Wednesday, October 29, 2014
Happy Halloween! How to reduce added sugars in your everyday eating
Last week I discussed ways to find those sneaky added sugars that creep into your favorite foods when you least realize. So once you have identified them, what are some easy swaps and substitutes to help you cut them out and not feel deprived? Here are few ideas to reduce the added sugar in your diet!
1. Cut out regular sodas or reduce your total amount. Currently drink 16 oz daily? Try dropping to 12 oz and keep going from there. Soda is pure added sugar.
2. Choose canned fruit in it's own juice or light syrup (not heavy!). And don't drink the syrup...
3. Instead of desserts like cookies, ice cream or cake, try fresh fruit with a small amount of whipped cream on top.
4. Be careful choosing breakfast cereals. Use the tools you learned last week to find the cereals that are the lowest in added sugars. Sugary, frosted cereals are just as bad as cookies and cakes.
5. Opt in to drinking more water or milk and less fruit juice/drinks. Even though 100% fruit juice does provide certain vitamins and minerals not found in soda, calories still add up quickly. So, limit yourself to 1/2 cup fruit juice daily.
6. Monitor your intake of candy, sugary gum or other sweets. These are not only bad for your waistline, but bad for your heart, pancreas and teeth - to name a few!
7. Beware of added sugars in condiments such as ketchup or salad dressings. Sauces such as spaghetti or pizza sauce often contain sugars as well. Try making your own!
8. Limit sugar-sweetened teas and coffee drinks with flavored syrups. Many syrups are now available in sugar-free varieties. If you must have regular, try asking for half the number of pumps of syrup; I bet you will be just as satisfied with the resulting flavor!
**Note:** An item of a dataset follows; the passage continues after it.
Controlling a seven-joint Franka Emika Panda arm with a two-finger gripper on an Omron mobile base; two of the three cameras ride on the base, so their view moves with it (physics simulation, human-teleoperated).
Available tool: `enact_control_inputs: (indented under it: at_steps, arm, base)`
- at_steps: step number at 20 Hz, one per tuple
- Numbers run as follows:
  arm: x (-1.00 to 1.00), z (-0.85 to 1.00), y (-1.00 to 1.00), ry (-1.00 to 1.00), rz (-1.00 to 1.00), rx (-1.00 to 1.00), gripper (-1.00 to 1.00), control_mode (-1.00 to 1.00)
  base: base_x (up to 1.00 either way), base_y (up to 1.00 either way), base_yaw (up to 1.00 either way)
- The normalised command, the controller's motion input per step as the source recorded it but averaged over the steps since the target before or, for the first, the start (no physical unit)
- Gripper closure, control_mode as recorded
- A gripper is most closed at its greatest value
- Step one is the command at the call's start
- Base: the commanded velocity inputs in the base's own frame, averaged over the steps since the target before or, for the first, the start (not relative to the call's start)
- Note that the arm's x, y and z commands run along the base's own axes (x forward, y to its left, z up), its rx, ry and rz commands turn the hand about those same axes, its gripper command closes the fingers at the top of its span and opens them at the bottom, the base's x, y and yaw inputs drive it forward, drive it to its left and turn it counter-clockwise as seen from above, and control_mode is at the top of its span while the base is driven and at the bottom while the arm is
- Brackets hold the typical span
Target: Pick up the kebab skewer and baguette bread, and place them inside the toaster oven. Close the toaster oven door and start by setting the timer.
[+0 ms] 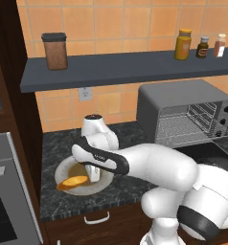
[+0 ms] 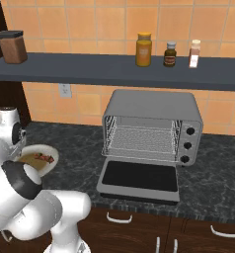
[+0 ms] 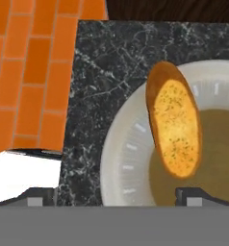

9. Instead of donuts and sweet rolls, snack on fruits, veggies, low-fat cheese, whole-grain crackers (such as Triscuits) and low-fat/low-calorie yogurt (many have LOTS of added sugar - try a plain non-fat/low-fat Greek yogurt and add natural sweetness using fruit).
10. Watch for sugar in other drinks such as sports drinks and energy drinks. Sports drinks are only meant to be used during an intense level of activity. I don't ever recommend my athletes drink them outside of this (even top-level athletes). Sports drinks are not a good fluid option at meals or to sip on throughout the day.
My advice: Pick 2 of the above ideas and implement them for 1-2 weeks. Once you have got them down, add a couple more each week or so. Implementing all 10 ideas can be overwhelming and unsatisfying. So take it slow and steady so that the changes you make are changes that stay.